There is a rough similarity, in that like the atomic model, the Bohr bug conforms to certain kinds of logic, in this case, programming logic.
The opposite of a Bohr bug is a Heisenberg bug, one that cannot be easily replicated under commonly defined conditions.
Programmers or IT professionals refer to a Bohr bug as a ‘good solid blog’ or an ‘easy bug’ because identifying and fixing it is simply a matter of running the identifiable conditions and checking for errors.
By contrast, a Heisenberg bug as an indeterminate kind of bug is much more difficult to fix, illustrated, for example, in Ellen Ullman’s groundbreaking IT novel of the 1980s simply titled "The Bug."
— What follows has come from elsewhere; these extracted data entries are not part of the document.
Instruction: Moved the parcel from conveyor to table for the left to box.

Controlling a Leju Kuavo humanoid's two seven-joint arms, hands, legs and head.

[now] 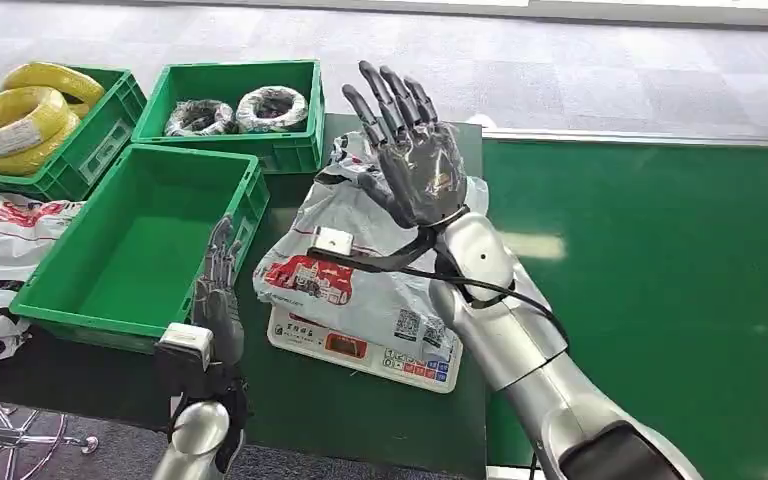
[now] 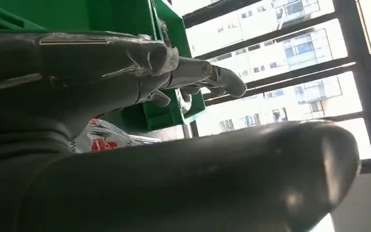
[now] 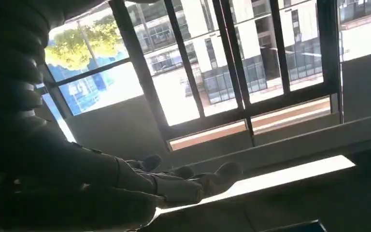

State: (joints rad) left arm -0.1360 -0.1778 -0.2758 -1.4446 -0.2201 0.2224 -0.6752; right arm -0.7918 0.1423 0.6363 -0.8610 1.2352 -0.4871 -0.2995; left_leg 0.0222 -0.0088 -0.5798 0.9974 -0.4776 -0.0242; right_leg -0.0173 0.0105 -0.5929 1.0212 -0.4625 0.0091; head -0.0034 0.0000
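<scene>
Lying on the table (image 1: 360, 400) beside the green box (image 1: 130, 250), the parcel (image 1: 360, 270) waits, and the right hand (image 1: 415, 160) and left hand (image 1: 218, 300) are wide and hold nothing.

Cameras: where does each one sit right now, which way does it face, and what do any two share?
Head view: high, looking down at parcel, empty green crate, both arms.
Left wrist view: behind left hand, facing crate wall, windows.
Right wrist view: behind right hand, facing windows.
Shared: head and left wrist views both show parcel.
</scene>
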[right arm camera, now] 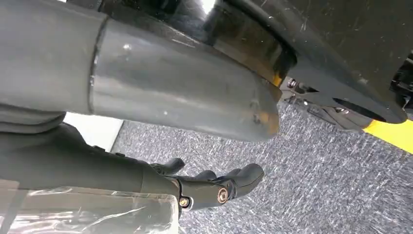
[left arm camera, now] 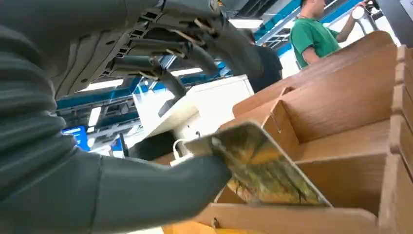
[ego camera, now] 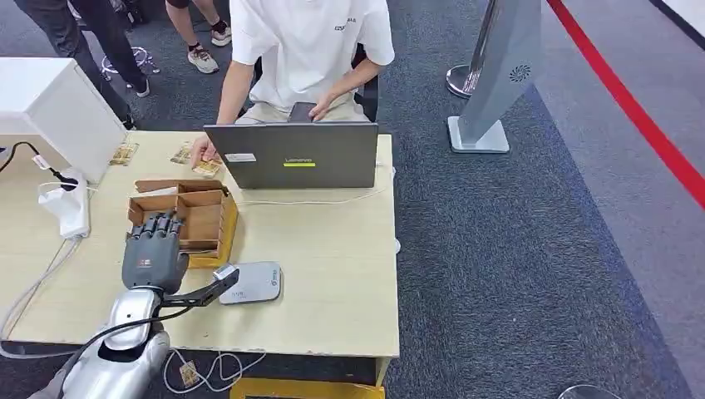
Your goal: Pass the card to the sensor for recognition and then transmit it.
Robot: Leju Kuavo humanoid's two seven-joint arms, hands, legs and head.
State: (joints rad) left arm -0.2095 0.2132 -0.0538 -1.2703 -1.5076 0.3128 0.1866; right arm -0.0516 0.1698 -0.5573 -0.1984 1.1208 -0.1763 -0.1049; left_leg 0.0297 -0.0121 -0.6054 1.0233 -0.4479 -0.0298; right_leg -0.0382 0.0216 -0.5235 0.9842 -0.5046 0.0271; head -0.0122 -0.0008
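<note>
while the left hand (ego camera: 155,249) hovers over the wooden box (ego camera: 202,218) on the table (ego camera: 332,274), the sensor (ego camera: 251,283) lies just beside it. up close, thumb and fingers pinch the card (left arm camera: 258,165) above a compartment — lift it out level, then sweep it flat across the sensor. right hand (right arm camera: 214,187) hangs over carpet, fingers curled, holding nothing.

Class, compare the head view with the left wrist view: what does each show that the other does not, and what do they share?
Head view alone: the grey sensor pad on the table, the open laptop, and the seated person in white behind it.

Left wrist view alone: the card, with a yellow-green print, pinched under the thumb, and a person in green far off.

Both: the left robot hand at the wooden compartment box.
</note>
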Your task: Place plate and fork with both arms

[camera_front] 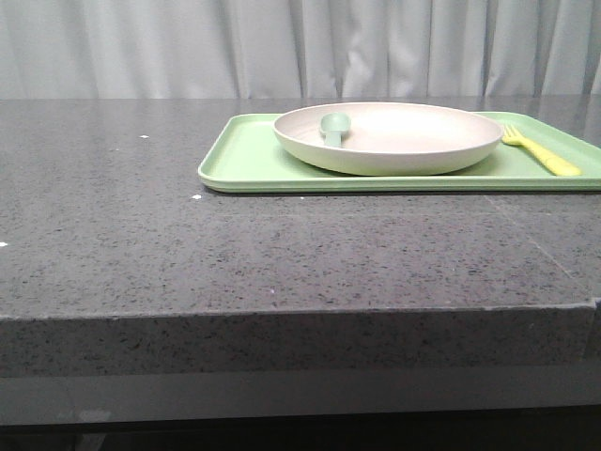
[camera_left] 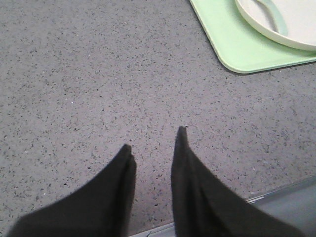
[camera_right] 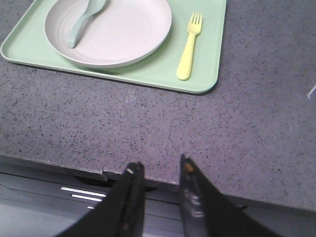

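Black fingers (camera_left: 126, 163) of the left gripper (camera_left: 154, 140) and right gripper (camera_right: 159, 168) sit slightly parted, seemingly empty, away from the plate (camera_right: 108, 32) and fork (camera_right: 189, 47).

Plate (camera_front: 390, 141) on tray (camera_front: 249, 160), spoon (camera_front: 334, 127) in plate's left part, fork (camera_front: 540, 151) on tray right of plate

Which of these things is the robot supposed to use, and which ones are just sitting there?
For the job:
- plate, on the tray
- fork, on the tray beside the plate

Just sitting there:
- green tray
- pale green spoon, lying in the plate
- grey table
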Controlling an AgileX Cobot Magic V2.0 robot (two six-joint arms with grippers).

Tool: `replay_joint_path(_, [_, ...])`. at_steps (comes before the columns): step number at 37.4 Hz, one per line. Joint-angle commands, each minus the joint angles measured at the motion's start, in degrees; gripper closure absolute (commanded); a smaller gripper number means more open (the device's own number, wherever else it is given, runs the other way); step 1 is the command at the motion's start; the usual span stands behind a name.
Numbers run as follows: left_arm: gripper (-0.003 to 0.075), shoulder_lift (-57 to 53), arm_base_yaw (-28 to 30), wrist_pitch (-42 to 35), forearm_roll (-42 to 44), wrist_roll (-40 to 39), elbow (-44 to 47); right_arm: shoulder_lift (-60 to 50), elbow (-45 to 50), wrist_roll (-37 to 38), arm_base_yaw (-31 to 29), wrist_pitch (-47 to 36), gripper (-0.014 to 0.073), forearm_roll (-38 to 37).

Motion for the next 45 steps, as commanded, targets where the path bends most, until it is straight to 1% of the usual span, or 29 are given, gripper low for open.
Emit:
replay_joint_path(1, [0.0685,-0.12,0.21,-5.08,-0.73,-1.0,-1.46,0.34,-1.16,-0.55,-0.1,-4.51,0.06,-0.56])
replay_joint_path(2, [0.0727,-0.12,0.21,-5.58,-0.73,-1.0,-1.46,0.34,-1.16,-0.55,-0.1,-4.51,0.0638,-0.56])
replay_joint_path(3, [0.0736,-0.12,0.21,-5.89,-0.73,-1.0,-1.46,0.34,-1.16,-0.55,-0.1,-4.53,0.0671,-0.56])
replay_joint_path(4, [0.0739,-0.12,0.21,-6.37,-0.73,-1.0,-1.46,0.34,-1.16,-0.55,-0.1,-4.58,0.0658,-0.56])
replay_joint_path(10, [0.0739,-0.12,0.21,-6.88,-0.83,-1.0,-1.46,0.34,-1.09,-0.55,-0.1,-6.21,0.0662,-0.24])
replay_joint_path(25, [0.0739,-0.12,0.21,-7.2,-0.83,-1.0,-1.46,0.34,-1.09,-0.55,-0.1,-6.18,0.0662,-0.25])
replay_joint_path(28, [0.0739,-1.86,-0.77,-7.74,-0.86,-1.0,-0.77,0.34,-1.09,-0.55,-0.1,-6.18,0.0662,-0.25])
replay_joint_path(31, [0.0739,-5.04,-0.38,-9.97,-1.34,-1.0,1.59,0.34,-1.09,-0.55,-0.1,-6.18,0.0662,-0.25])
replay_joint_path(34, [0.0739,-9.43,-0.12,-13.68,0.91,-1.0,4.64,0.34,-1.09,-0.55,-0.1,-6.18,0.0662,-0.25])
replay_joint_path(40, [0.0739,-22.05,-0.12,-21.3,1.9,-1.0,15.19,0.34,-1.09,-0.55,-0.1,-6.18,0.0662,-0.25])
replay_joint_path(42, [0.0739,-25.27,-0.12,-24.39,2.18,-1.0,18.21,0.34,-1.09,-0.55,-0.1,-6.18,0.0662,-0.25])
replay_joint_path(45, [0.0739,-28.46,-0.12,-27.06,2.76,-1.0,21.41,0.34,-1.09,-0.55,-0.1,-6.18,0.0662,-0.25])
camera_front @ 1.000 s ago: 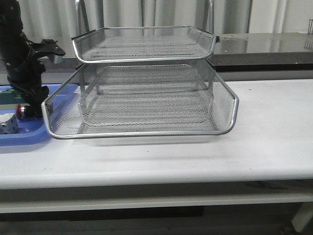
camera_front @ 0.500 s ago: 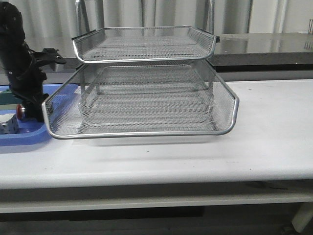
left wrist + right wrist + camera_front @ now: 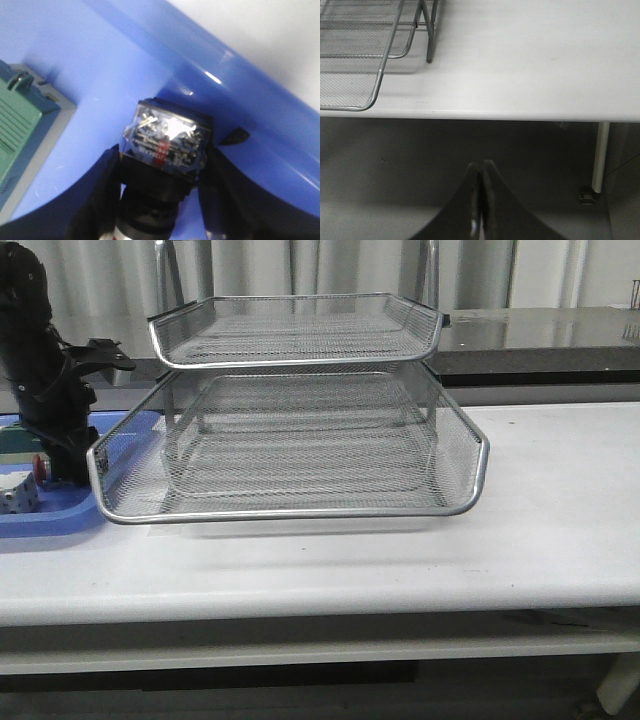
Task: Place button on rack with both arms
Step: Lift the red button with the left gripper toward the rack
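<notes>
Front view, rack: the rack (image 3: 290,410) stands on the white surface (image 3: 540,520), toward its left half; silver wire mesh, lower tray pulled toward the front edge, upper tray above it, both without contents as far as the mesh shows.
Front view, blue tray: the blue tray (image 3: 60,515) lies at the left edge of the surface, just beside the rack's lower tray.
Front view, left arm: black, lowered over the blue tray; the left gripper (image 3: 55,462) sits low there.
Front view, button: the button (image 3: 41,464) shows only as a red cap at the gripper, above the blue tray floor.
Front view, other item: a small white cube (image 3: 15,495) rests in the blue tray near the left edge.
Left wrist view, button: clear-topped rear block and black body seated between the two black fingers (image 3: 102,190), which close against the body on both sides; whether it has cleared the tray floor cannot be told.
Left wrist view, neighbour: a green block (image 3: 20,130) lies in the same tray, apart from the button.
Right wrist view, right gripper: the right gripper (image 3: 481,200) has its fingers pressed together with nothing between them, hanging off the front edge of the surface, well apart from the rack corner.
Handling, judged: light, rigid, hard plastic and metal; round collar likely slippery, so the flat-sided body is the better hold; rear terminals look delicate.
</notes>
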Motion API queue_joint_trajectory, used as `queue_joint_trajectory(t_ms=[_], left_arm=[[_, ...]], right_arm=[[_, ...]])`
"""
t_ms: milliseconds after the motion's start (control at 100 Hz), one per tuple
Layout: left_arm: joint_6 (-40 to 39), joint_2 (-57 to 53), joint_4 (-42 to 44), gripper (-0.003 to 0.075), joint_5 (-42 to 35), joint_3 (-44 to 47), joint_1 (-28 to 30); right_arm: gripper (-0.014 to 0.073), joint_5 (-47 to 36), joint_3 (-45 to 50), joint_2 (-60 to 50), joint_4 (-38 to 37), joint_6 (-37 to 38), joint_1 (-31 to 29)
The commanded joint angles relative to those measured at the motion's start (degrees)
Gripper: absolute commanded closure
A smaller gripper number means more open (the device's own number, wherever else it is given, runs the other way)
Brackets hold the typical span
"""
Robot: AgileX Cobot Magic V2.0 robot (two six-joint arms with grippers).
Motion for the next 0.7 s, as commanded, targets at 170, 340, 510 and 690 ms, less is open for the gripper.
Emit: queue_joint_trajectory(t_ms=[170,340,510,690], left_arm=[[-1.08,-3.25,-1.18,0.0741,9.34,-9.98,0.48],[-3.86,-3.77,-2.50,0.0741,17.81,-18.15,1.14],[-6.69,-7.24,-2.86,0.0741,20.15,-21.19,1.88],[-7.19,-13.01,-5.12,0.0741,20.15,-21.19,2.53]], right_arm=[[0.0664,-3.38,-1.70,0.21,-0.69,0.05,0.03],[0.0664,-3.38,-1.70,0.21,-0.69,0.05,0.03],[0.0664,-3.38,-1.70,0.21,-0.69,0.05,0.03],[0.0664,-3.38,-1.70,0.21,-0.69,0.05,0.03]])
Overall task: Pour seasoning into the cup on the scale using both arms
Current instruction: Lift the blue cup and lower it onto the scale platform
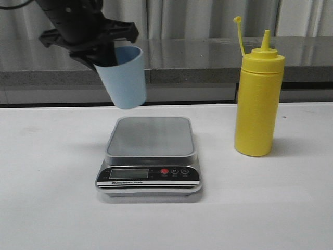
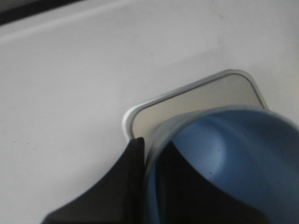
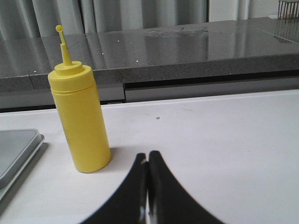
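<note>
Upper left of frame: left end effector (image 1: 106,49) clamped on tilted cup (image 1: 124,78), aloft above bare scale (image 1: 150,156); seasoning (image 1: 258,101) upright on desk (image 1: 47,208) at right, untouched; right end effector (image 3: 148,161) closed, empty; placing, pouring ahead

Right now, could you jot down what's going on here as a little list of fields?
cup: pale blue, tilted, held in the air above the scale
left gripper: shut on cup
scale: on table, platform bare
bottle: yellow, upright, right of scale, cap off nozzle
right gripper: shut, empty, near bottle, not touching
</note>
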Controlling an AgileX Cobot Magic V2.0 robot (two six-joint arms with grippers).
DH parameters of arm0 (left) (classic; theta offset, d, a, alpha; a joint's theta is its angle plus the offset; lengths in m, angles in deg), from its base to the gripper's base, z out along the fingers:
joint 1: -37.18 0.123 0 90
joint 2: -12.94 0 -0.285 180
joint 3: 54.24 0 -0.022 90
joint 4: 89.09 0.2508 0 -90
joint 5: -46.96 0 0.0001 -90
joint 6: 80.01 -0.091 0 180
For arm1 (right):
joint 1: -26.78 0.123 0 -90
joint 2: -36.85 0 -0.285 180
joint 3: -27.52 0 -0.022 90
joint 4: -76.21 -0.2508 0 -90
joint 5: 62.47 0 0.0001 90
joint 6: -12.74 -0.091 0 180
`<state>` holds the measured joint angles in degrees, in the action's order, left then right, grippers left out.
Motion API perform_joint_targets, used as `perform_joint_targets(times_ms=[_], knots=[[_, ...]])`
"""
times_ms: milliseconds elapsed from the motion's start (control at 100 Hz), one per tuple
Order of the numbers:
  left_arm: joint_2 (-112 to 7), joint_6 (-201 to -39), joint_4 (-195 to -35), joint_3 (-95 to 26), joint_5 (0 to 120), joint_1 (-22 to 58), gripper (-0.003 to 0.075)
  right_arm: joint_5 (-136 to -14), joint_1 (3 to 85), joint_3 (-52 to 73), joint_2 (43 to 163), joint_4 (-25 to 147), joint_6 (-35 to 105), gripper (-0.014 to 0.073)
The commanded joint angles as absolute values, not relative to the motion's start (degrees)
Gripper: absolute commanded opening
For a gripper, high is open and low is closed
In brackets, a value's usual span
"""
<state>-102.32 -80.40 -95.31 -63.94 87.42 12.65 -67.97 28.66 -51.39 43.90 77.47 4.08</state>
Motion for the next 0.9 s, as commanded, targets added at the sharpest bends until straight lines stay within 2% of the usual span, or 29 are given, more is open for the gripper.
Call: perform_joint_targets(times_ms=[0,260,330,480,550,890], knots=[[-101.73,-80.48,-96.33,-67.50,87.88,10.76,-0.0020,-63.51,28.42,-50.26,43.06,77.99,4.79,-0.0069],[-105.24,-80.48,-96.82,-69.28,89.85,9.37,-0.0007,-63.51,28.42,-50.26,43.06,77.99,4.79,-0.0069],[-105.51,-80.48,-96.82,-69.36,89.89,9.37,0.0051,-63.51,28.42,-50.26,43.06,77.99,4.79,-0.0069],[-105.51,-80.48,-97.18,-69.70,89.78,9.48,0.0286,-63.51,28.42,-50.26,43.06,77.99,4.79,-0.0069],[-105.51,-80.48,-97.18,-70.26,89.67,9.48,0.0340,-63.51,28.42,-50.26,43.06,77.99,4.79,-0.0069],[-101.19,-80.01,-97.18,-70.74,88.53,9.48,0.0332,-63.51,28.42,-50.26,43.06,77.99,4.79,-0.0069]])
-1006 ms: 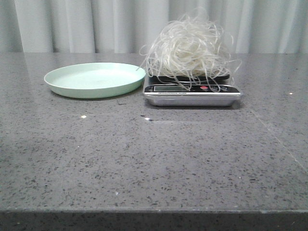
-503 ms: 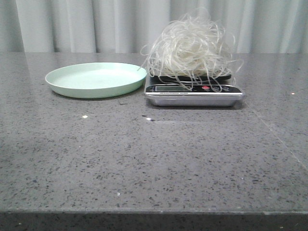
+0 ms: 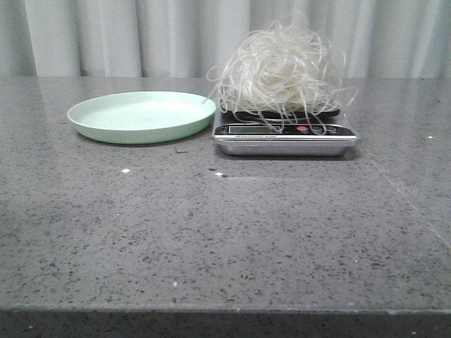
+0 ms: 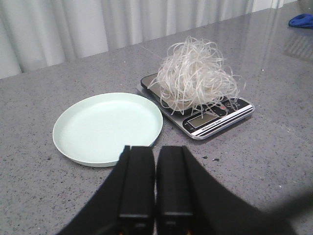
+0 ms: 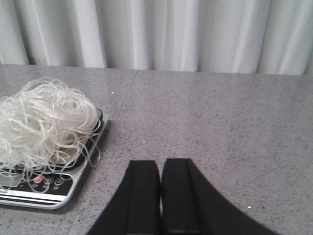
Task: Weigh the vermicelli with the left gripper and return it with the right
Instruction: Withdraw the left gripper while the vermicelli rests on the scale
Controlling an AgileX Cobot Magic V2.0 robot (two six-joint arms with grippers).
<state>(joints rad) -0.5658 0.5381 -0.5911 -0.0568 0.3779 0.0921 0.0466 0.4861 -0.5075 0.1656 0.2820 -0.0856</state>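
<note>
The vermicelli, a fluffy tangle of translucent white strands, sits on the silver-and-black scale at the table's back middle. It also shows in the left wrist view and the right wrist view. The pale green plate lies empty just left of the scale, and shows in the left wrist view. My left gripper is shut and empty, held back from the plate's near rim. My right gripper is shut and empty, to the right of the scale. Neither gripper shows in the front view.
A grey speckled stone table with a white curtain behind. A blue object lies far off at the table's edge in the left wrist view. A few small white specks lie on the table in front of the plate.
The front view has drifted slightly, so plate and scale sit a few pixels further right. The vermicelli stays on the scale.
</note>
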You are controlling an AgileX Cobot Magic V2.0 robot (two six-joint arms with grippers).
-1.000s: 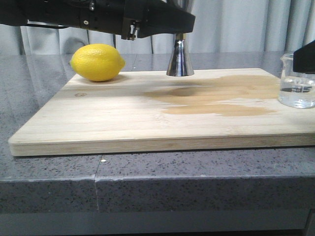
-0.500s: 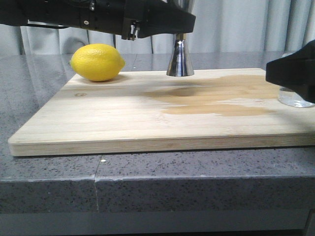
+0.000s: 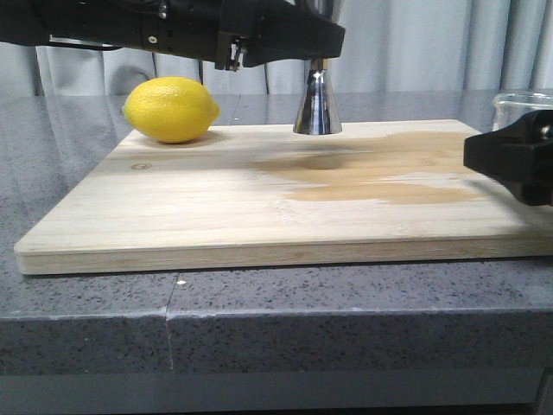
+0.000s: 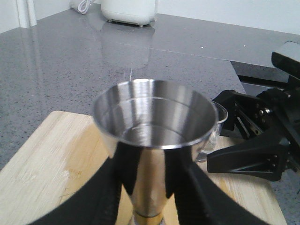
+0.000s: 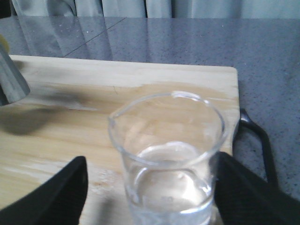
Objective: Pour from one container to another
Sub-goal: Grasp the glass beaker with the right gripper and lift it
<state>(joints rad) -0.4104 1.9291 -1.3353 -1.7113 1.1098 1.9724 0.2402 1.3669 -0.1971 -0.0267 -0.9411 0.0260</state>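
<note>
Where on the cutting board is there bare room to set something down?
The cutting board is bare across its front and middle, between the lemon and the damp stain. Crowded spots: the jigger at the back under the left gripper, and the beaker between the right gripper's fingers.

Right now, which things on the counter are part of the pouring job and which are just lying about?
Part of the job:
- small clear glass beaker holding clear liquid
- shiny steel hourglass jigger
- left gripper
- right gripper

Lying about:
- yellow lemon
- pale wooden cutting board, stained damp
</note>
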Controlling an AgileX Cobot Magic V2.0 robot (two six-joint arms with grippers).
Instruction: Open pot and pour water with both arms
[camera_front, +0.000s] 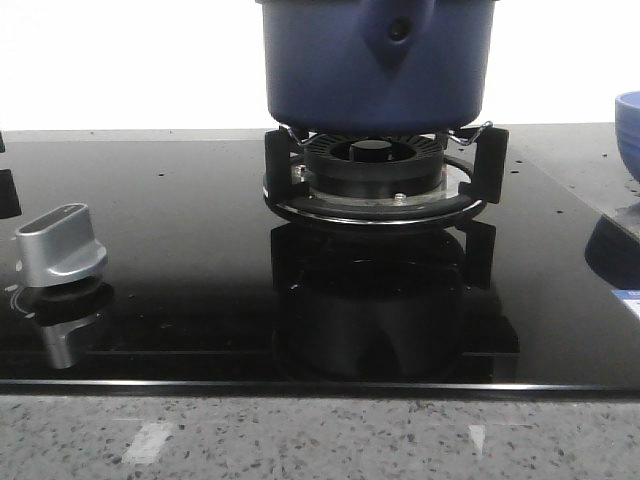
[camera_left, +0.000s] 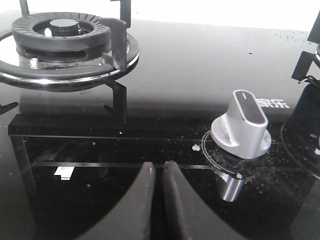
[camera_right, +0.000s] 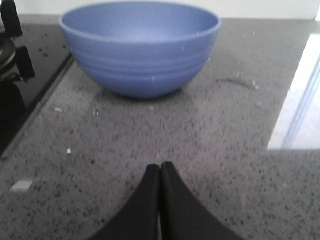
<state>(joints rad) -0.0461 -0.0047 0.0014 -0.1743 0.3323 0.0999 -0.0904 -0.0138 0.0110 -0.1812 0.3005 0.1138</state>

The terms ‘Heisenberg bug’ and Heisenberg principle have also been made more familiar in pop culture through the recent television show "Breaking Bad", where the main character, Walter White, identifies himself as Heisenberg, an alter ego. This may have led to the advanced popularity of these kinds of terms in discussing computer programming or computer science and other scientific disciplines.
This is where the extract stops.